Originally Posted by
Mark Kranhold
Heard from a very reliable resource that the hatchery is releasing the smolts way to early, another hatchery screwup! These fish should be released in April not February. The smolts aren’t even done with the smolting phase and are not programmed yet that the American River is their birthing place. So now these released smolts are either getting lost in the system, or getting diseased such as Ich (Ichthyophthirius multifiliis) and dying or turning into striper bait.
To call it a hatchery screwup is totally incorrect. I can't speak directly for the American, but these decisions are likely due to recommendations by groups like the HSRG who want to limit the impacts of hatchery fish on wild stocks while still producing enough fish for all the stakeholders. You can't just dump millions of smolts in the river at the same time and not expect them to impact one another. I'd rather have fish released in February when turbidity is up and temperatures are down than release them in May or June. Diseases like ich are directly tied to high water temperatures so releasing in February would actually reduce disease risk. While decreased turbidity reduces predation. Increased straying is definitely a possibility, but those fish would still be entering the ocean fishery and some of those would still be returning to the hatchery. Again, without knowing the American specifically, my hunch is that survival for smolts released in February would be higher than them being released in May or June.
Originally Posted by
Rossflyguy
You’re not gonna have wild fish numbers pre dam when rivers have hundreds of miles of spawning ground blocked. Better hatchery practices are needed but if you’re gonna sit there and say these guides don’t know what they’re talking about I seriously doubt you’re on the water as much as they are.
Any reasonable person realizes that we will never have wild fish numbers comparable to pre-dam and hatchery intervention is needed. Incorporating science like the HSRG recommends is attempting to better hatchery practices, that is the whole purpose of the group.

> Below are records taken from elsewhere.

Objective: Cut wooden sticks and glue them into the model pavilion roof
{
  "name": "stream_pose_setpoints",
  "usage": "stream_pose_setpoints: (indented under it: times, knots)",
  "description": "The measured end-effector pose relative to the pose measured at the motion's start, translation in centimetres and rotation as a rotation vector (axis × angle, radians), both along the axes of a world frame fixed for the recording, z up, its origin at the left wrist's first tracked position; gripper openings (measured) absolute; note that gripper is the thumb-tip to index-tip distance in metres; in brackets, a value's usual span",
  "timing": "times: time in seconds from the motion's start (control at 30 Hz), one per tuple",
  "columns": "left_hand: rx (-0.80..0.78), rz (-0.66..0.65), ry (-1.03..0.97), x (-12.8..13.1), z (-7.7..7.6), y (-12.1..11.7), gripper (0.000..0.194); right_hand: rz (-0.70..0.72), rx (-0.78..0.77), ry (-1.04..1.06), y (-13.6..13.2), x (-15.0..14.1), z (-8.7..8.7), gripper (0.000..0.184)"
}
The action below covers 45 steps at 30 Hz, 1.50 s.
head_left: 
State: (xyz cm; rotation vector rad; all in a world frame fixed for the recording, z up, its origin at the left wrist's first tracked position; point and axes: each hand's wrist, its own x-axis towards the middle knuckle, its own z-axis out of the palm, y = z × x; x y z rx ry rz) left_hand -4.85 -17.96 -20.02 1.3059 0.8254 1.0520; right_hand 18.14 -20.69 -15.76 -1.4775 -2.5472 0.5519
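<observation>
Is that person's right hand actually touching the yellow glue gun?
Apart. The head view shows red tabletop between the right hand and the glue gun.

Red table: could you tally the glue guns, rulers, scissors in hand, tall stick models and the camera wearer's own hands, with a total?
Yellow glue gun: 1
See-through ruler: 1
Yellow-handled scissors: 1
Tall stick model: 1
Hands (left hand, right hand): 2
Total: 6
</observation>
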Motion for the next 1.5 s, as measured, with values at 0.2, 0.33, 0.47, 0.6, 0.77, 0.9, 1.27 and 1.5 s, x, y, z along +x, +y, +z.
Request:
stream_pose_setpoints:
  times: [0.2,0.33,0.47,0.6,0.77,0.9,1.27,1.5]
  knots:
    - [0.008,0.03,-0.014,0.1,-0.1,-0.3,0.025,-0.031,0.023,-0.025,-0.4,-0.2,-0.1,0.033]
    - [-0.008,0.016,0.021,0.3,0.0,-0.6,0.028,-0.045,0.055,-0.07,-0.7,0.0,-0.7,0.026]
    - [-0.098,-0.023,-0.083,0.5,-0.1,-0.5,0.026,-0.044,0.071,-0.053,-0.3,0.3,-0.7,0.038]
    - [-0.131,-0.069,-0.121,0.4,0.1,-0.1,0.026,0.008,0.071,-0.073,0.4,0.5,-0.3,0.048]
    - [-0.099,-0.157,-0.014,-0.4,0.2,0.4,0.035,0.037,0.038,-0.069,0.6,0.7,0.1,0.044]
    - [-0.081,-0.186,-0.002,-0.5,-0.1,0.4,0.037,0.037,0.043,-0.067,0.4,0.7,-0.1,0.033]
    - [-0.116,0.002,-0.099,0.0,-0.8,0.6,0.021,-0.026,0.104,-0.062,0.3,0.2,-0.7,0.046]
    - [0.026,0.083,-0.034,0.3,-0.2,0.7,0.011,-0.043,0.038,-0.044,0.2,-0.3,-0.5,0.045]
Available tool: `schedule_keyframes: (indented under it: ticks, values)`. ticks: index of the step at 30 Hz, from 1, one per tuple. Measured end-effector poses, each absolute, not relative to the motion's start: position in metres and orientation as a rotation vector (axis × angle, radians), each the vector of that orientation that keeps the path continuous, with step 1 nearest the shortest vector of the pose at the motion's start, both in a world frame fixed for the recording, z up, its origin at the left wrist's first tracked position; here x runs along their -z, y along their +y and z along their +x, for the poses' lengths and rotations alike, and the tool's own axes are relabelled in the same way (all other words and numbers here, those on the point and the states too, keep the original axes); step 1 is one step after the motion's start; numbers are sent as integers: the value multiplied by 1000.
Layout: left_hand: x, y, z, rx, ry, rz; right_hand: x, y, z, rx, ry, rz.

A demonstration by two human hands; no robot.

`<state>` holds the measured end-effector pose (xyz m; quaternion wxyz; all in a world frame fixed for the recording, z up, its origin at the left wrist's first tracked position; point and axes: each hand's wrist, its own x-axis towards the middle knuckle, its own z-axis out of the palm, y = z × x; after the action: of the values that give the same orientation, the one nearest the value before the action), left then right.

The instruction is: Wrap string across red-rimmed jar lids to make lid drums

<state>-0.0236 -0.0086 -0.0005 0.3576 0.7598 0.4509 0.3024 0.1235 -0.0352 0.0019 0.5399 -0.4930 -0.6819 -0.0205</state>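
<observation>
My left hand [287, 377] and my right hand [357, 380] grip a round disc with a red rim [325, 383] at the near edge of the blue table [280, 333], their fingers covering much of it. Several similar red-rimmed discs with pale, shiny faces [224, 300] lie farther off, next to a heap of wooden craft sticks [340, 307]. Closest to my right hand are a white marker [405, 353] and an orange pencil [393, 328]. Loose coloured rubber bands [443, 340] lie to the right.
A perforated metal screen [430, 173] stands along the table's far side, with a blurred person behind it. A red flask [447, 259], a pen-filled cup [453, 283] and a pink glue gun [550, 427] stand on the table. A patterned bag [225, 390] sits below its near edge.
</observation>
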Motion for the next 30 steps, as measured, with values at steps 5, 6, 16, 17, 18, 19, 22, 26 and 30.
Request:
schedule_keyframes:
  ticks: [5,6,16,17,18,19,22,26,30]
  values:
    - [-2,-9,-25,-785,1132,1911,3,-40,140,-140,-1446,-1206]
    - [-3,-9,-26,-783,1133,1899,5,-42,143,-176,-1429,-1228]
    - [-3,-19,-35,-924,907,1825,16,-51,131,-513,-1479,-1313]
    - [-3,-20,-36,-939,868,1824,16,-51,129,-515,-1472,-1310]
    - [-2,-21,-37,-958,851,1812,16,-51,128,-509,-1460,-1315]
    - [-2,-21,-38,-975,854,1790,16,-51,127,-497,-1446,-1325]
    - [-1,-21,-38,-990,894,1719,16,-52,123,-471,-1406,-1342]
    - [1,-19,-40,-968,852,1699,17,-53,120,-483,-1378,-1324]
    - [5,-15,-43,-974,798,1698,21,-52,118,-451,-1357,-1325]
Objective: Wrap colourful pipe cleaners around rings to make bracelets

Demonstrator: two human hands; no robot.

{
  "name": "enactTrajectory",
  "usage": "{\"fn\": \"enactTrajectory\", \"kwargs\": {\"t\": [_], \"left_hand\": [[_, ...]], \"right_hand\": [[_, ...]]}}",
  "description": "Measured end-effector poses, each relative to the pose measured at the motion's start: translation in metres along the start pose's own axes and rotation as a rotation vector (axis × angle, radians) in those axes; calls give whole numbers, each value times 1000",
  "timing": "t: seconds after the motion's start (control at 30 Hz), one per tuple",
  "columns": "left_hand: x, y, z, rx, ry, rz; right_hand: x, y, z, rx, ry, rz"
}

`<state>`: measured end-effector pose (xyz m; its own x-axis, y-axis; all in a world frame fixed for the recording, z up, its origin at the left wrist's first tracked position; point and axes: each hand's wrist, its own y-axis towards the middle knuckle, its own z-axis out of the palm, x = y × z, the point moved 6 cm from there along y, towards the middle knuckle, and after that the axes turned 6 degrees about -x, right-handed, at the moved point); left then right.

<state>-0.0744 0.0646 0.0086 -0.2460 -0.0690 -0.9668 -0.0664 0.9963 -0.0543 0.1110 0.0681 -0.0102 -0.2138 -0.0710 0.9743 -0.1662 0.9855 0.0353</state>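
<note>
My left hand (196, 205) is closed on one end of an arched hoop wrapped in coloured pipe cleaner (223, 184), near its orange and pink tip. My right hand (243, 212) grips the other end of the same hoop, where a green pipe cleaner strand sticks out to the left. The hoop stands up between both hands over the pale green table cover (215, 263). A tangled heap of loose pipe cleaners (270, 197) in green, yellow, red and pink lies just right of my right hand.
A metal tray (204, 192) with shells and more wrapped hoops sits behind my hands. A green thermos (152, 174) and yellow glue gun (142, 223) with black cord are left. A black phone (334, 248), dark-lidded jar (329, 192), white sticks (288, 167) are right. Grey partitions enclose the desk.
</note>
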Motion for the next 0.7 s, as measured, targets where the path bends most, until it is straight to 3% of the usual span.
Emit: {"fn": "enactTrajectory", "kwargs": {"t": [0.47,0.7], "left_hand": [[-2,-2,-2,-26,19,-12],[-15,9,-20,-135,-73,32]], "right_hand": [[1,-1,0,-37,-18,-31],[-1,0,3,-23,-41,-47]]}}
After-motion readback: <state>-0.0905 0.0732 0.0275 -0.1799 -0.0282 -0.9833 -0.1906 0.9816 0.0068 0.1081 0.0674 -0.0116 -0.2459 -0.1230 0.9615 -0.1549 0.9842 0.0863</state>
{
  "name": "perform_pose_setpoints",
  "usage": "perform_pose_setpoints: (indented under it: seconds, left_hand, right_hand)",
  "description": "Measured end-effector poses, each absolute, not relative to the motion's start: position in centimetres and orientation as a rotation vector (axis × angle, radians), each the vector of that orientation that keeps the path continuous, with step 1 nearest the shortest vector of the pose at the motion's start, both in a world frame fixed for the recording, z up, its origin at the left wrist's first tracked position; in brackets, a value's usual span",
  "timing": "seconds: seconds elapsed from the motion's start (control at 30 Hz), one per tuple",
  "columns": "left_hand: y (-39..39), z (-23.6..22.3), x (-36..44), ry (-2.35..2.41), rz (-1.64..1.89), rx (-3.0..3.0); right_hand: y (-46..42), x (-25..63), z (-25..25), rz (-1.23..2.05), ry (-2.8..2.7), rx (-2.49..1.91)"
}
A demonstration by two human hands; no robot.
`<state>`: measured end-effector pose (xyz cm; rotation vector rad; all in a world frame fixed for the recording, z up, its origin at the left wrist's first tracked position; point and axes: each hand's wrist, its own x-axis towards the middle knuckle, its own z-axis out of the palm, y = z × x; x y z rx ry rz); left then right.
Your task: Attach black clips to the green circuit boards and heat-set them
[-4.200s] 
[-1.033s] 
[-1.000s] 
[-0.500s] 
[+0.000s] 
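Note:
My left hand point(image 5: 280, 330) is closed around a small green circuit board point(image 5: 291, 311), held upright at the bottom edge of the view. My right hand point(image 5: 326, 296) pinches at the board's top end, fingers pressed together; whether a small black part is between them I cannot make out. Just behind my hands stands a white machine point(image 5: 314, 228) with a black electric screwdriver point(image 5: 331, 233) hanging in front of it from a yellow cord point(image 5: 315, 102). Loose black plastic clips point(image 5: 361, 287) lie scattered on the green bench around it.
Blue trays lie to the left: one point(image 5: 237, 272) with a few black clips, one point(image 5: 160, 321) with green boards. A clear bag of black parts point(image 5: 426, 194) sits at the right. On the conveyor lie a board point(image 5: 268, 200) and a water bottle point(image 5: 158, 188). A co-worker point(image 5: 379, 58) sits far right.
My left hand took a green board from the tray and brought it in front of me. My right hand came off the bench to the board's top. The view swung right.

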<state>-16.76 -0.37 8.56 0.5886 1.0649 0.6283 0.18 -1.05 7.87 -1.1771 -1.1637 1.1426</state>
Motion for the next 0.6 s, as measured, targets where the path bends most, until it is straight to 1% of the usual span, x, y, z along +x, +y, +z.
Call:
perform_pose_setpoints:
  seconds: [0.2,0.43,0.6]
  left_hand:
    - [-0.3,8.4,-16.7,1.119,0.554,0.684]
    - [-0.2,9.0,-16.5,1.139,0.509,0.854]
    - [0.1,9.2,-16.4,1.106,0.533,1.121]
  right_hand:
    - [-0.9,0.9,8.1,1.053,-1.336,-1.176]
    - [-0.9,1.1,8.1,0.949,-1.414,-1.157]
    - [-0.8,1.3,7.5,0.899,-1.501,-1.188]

There is no arguing with the guides over numbers of the early 2000s. They were extremely high and it may simply have been an anomaly. If you look at the longer trend, the recent numbers in the Central Valley aren't out of the ordinary of what was observed in the past. Rather than talking about how we are failing, we should be trying to identify the conditions that led to the boom of the early 2000s. Salmon are a cyclical species so you often see these big boom/bust cycles. I'm not sure that the numbers of the early 2000s are sustainable. It's interesting that we have not seen a similar boom to the early 2000s since the 1950s which is how far escapement estimates go back. In fact, that big boom of 2003 may have been a factor in the near collapse of the fishery in 2007 due to the density dependent factors I spoke of earlier.
Managing Chinook is extremely difficult because they have a life history that spans a very large area in very different environments. In addition you have multiple year classes mixed at any given time which further compounds the difficulty.
“There is a cult of ignorance in the United States, and there has always been. The strain of anti-intellectualism has been a constant thread winding its way through our political and cultural life, nurtured by the false notion that democracy means that 'my ignorance is just as good as your knowledge.”